Ainsi commence "Le Voyage de Cent pas", premier roman de Richard C. Morais dont l'adaptation cinématographique est déjà en cours. Et contrairement à ce que son titre prête à croire, ce sont des milliers de kilomètres que Hassan Haji va parcourir avant de devenir un grand chef cuisinier. Son enfance à Mumbai, à la frontière entre le bidonville et le quartier riche, s'achèvera par une tragédie qui décidera son père à immigrer en Angleterre. Après quelques années à Londres, le destin conduira toute la famille à s'installer dans le petit village de Lumière, au milieu des montagnes du Jura. Là, le père d'Hassan tentera de monter un restaurant indien et se heurtera à l'implacable inimitié de sa voisine Gertrude Mallory, une fervente défenderesse de la tradition culinaire française...

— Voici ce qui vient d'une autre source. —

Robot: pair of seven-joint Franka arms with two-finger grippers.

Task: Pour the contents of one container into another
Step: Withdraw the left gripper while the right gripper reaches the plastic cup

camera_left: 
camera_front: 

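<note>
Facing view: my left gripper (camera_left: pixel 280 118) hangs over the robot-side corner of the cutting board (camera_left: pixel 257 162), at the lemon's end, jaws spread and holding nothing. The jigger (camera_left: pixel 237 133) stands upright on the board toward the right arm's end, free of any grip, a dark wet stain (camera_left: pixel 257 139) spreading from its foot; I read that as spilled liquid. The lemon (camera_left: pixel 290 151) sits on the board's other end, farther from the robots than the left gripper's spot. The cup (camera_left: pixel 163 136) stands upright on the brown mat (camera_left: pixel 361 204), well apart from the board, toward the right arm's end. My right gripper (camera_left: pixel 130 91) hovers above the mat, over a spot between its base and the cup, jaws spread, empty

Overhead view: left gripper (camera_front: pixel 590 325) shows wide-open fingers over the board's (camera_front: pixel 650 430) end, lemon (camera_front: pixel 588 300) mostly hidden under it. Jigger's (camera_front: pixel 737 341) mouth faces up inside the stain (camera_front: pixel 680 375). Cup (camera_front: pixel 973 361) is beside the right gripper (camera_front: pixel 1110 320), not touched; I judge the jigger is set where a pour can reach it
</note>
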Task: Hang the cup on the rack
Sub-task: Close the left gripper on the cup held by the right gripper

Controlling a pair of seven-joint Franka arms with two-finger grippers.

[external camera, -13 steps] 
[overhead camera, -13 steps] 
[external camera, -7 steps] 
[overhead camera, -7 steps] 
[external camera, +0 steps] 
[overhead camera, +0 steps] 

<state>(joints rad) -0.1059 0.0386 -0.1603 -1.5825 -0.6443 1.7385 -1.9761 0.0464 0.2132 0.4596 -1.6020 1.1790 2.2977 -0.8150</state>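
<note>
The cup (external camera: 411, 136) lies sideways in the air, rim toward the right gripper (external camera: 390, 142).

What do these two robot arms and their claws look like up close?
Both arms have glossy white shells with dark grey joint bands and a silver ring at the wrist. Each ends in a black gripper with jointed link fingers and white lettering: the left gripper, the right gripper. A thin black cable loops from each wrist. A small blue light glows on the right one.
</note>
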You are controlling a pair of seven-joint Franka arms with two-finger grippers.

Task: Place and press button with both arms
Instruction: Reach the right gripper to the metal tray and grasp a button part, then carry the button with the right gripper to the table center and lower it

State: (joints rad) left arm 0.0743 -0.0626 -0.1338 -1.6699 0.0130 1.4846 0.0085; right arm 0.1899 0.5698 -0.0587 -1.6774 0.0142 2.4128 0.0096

Le voyage et la cuisine étant deux de mes thèmes favoris en littérature, je ne pouvais manquer d'apprécier les savoureuses aventures d'Hassan Haji. C'est vrai que l'histoire est plus intéressante que son héros, un peu transparent à mon goût. C'est vrai aussi que le grand bond en avant entre le moment où il quitte Lumière simple apprenti cuisinier et le moment où on le retrouve à Paris, propriétaire de son restaurant et titulaire de deux étoiles décernées par le Guide Michelin, résume très rapidement un pan de sa vie qu'il m'aurait paru intéressant de détailler. Au lieu de quoi, on a droit à une critique des guides gastronomiques et du système fiscal français qui tombe un peu comme un cheveu sur une soupe jusque là délicieusement parfumée. Malgré ces quelques réserves, "Le voyage de cent pas" reste un roman à dévorer avec gourmandise.